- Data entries

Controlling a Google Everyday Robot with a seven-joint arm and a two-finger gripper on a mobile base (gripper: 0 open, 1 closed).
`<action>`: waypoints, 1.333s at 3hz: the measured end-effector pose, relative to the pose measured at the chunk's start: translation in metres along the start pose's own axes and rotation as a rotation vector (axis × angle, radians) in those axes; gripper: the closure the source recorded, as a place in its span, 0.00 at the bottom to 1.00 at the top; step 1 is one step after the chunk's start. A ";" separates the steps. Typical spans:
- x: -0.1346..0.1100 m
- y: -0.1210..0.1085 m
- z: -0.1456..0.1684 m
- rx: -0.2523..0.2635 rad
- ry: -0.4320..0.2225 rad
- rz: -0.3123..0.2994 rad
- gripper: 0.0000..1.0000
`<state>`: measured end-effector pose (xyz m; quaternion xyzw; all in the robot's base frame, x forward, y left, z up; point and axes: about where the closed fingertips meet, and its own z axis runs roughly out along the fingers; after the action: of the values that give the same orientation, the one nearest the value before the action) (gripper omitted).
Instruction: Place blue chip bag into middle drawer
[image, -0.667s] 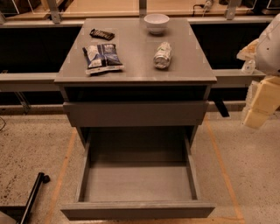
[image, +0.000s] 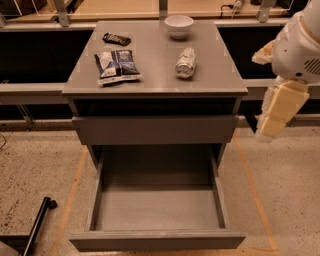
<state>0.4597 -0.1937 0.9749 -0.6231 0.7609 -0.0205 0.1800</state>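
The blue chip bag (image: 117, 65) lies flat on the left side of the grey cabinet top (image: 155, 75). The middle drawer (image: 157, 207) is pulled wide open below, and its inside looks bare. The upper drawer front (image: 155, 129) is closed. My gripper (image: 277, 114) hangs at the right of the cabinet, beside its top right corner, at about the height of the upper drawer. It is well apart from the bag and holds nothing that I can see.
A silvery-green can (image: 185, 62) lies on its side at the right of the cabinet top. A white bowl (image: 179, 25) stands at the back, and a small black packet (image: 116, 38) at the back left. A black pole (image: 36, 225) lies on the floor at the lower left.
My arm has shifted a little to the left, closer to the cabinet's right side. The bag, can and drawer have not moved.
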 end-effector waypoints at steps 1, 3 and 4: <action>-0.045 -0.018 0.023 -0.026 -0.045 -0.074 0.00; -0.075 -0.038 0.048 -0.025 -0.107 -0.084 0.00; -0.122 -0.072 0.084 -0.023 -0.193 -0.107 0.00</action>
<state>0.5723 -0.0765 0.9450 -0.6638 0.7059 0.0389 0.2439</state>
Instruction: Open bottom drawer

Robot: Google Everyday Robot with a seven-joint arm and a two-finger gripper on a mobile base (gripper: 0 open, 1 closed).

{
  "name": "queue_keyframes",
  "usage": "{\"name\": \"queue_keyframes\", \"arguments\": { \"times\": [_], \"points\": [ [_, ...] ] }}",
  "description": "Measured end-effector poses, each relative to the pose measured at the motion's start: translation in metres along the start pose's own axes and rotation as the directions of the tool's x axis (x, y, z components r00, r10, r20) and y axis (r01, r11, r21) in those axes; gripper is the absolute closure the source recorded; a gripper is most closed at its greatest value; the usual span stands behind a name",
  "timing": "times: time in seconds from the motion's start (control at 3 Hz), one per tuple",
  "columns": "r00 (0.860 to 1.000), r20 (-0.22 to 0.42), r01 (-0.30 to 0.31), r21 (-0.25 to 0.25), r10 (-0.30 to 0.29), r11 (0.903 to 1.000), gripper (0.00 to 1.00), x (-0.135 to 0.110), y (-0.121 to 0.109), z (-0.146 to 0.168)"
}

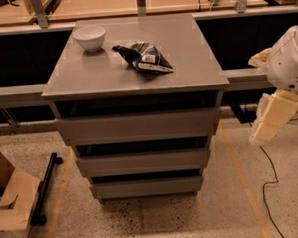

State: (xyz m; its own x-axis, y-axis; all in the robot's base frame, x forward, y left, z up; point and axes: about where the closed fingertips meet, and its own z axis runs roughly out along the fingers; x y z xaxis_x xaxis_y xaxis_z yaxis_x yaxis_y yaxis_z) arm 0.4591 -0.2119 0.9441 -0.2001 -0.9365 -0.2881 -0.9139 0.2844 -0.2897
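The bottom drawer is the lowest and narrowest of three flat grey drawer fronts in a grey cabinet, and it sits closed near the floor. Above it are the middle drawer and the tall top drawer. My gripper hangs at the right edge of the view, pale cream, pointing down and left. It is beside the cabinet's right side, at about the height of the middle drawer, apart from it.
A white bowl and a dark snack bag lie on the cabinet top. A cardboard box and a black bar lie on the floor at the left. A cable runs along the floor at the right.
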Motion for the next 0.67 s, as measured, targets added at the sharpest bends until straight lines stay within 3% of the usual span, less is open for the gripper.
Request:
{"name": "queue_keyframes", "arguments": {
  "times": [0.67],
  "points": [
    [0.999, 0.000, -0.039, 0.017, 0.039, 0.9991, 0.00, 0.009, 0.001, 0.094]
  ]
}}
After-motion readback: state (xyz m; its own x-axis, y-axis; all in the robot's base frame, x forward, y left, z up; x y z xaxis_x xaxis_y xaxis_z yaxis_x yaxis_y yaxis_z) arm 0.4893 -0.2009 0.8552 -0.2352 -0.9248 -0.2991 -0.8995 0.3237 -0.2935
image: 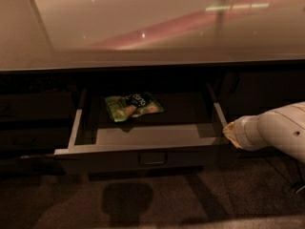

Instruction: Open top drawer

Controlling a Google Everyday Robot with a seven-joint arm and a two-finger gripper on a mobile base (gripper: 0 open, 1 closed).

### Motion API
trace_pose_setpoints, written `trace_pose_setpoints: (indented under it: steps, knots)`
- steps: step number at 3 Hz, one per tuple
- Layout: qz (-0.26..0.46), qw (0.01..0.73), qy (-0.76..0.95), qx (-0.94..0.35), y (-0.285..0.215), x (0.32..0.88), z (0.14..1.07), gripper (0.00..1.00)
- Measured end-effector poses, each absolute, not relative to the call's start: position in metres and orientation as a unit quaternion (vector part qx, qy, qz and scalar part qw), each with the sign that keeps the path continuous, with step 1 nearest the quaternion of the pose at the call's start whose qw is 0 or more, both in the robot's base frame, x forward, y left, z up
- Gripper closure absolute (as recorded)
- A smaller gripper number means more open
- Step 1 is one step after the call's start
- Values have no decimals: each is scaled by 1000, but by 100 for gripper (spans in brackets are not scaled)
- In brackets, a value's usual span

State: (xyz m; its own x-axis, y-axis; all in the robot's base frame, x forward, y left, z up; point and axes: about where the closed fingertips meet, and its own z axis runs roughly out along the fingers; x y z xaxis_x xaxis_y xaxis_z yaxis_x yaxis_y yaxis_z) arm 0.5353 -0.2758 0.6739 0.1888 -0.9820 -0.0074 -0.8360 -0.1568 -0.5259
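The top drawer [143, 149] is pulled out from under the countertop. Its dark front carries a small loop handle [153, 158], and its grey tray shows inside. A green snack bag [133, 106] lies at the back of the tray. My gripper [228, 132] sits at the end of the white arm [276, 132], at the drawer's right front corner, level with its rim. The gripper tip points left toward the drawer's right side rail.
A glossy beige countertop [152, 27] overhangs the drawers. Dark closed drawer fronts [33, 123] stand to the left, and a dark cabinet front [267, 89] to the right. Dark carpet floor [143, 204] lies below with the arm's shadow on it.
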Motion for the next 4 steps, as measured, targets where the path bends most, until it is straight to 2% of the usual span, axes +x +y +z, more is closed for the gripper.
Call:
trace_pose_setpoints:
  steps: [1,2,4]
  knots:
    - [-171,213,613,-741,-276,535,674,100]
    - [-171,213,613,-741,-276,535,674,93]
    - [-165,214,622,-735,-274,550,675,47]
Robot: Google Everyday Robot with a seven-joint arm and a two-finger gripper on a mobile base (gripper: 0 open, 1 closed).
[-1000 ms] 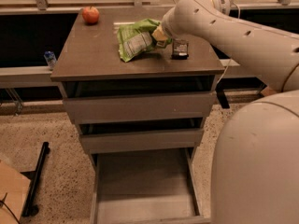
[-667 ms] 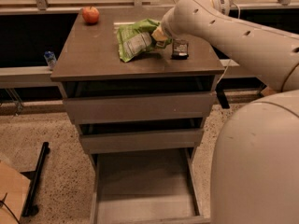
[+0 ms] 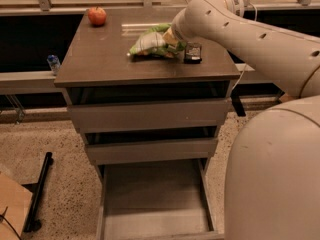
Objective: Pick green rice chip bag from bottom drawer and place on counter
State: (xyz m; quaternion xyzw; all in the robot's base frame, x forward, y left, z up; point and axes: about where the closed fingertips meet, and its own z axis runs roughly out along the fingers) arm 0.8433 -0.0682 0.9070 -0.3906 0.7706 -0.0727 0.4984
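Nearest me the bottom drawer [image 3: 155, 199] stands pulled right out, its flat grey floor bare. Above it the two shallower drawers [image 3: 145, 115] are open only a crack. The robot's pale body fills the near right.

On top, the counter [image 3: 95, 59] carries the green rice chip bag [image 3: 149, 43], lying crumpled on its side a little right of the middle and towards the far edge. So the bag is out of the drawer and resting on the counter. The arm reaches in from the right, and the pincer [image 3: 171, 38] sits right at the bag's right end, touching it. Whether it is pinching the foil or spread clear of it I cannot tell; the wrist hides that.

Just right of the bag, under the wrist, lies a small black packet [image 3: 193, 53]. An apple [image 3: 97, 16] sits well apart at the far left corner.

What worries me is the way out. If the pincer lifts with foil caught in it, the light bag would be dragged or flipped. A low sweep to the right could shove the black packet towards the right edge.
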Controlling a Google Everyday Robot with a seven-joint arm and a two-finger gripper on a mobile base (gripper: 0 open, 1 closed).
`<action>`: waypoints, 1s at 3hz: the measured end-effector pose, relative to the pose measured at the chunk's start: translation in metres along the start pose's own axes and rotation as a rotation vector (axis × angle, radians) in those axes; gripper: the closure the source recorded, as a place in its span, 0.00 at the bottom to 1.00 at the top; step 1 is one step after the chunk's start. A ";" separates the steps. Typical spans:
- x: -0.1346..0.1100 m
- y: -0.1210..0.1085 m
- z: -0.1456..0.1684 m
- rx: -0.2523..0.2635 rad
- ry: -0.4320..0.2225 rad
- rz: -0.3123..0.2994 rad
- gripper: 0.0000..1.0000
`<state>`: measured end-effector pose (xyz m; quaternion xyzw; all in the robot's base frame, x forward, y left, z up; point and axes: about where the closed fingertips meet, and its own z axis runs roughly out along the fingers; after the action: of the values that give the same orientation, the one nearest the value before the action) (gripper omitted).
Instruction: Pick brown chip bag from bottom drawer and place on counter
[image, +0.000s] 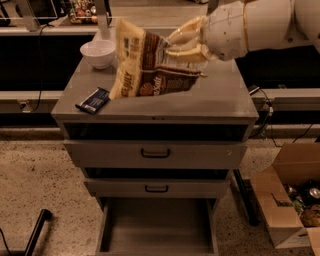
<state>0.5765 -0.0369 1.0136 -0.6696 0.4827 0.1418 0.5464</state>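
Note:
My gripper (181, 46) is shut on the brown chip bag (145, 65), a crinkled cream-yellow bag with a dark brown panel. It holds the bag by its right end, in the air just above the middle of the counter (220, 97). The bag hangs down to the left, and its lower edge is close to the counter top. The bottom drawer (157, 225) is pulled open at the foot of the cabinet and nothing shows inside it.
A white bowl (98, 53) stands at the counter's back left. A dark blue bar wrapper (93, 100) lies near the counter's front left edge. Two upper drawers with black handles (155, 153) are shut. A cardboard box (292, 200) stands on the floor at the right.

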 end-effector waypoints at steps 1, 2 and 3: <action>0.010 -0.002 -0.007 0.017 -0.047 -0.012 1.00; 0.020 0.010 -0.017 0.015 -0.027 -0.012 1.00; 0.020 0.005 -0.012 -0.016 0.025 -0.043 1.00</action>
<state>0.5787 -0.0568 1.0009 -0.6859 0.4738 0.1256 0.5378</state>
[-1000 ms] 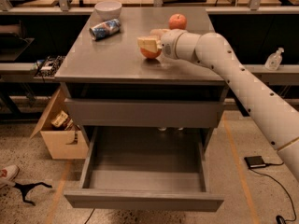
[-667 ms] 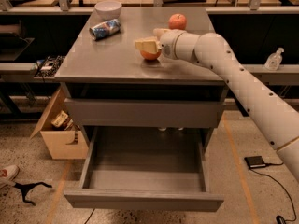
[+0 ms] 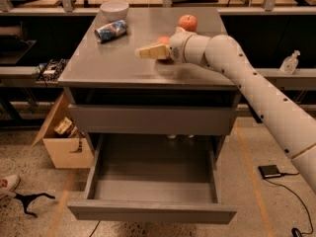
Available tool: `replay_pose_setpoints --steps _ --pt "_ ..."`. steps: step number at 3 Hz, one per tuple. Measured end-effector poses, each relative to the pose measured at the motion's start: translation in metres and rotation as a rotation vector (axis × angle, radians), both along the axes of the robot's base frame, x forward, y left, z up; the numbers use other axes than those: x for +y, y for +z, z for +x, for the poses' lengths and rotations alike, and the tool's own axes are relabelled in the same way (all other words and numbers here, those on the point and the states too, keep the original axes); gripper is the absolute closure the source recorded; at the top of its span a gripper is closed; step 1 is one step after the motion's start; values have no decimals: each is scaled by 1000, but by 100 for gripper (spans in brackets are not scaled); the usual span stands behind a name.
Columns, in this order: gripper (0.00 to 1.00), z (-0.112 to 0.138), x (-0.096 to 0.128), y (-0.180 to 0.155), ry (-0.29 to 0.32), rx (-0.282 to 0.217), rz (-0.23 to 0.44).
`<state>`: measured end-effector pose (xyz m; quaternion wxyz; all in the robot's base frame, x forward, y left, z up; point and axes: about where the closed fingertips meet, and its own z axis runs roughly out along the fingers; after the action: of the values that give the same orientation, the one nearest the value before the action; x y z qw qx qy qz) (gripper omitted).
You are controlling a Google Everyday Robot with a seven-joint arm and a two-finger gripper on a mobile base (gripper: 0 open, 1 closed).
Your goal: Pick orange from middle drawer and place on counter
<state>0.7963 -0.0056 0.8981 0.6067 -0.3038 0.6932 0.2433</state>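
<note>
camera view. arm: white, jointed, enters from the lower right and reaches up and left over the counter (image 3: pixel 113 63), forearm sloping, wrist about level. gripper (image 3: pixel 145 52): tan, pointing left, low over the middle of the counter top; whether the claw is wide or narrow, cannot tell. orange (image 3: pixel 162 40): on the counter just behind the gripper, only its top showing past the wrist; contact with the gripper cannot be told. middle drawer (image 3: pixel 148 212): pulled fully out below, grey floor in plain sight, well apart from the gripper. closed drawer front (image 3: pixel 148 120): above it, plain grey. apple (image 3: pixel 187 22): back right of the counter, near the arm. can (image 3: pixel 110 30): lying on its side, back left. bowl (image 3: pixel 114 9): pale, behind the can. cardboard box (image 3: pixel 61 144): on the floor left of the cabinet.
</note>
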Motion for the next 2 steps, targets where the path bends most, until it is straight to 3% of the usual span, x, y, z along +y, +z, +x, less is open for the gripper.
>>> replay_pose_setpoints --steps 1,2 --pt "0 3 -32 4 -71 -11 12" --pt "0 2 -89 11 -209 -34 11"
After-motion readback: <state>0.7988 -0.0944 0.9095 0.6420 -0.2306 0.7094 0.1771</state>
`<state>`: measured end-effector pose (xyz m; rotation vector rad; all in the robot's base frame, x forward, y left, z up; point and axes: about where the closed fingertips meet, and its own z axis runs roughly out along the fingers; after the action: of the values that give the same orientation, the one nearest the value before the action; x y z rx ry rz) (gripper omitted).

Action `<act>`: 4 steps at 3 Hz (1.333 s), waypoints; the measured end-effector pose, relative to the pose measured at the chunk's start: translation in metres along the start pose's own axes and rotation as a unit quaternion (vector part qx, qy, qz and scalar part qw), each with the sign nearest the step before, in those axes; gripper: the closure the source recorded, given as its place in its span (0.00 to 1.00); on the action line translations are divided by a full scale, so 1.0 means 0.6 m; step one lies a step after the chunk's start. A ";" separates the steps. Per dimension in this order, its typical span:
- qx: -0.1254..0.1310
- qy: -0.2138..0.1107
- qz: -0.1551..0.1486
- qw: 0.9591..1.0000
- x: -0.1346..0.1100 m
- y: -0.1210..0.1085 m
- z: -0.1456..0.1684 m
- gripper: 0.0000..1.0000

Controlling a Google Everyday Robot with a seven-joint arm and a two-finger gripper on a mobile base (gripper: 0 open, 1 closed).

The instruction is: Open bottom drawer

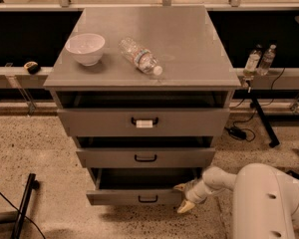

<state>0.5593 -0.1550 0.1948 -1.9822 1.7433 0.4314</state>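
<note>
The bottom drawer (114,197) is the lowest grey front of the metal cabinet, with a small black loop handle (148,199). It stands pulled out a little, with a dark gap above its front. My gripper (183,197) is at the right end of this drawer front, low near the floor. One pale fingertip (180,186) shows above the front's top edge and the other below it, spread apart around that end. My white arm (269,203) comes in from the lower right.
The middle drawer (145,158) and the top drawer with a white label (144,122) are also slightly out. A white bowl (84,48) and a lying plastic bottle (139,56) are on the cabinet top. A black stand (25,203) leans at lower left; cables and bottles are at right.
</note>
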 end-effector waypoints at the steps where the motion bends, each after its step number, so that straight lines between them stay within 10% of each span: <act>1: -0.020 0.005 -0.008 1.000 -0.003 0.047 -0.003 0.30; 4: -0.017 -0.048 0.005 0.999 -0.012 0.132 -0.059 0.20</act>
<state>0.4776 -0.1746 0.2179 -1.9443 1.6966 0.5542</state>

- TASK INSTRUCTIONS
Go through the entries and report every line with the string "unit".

- EXERCISE RESPONSE
- Measured end-effector poses, each absolute, not relative to the call's start: position in metres and orientation as a unit quaternion (vector part qx, qy, qz and scalar part qw), each with the sign that keeps the path continuous, with step 1 nearest the quaternion of the pose at the call's start whose qw is 0 or more, both in the robot's base frame, x forward, y left, z up
Action `<act>`: 4 steps at 3 Hz (1.333 s), waypoints; the measured end-effector pose, relative to the pose measured at the chunk's start: translation in metres along the start pose's own axes and rotation as a unit quaternion (vector part qx, qy, qz and scalar part qw), each with the sign nearest the step before, in those axes; gripper: the closure the source recorded, given as its place in its span (0.00 to 1.00); on the action line translations are divided by a full scale, so 1.0 means 0.6 m; step one lies a step after the chunk's start. A ";" separates the steps. Per dimension in this order, its typical span:

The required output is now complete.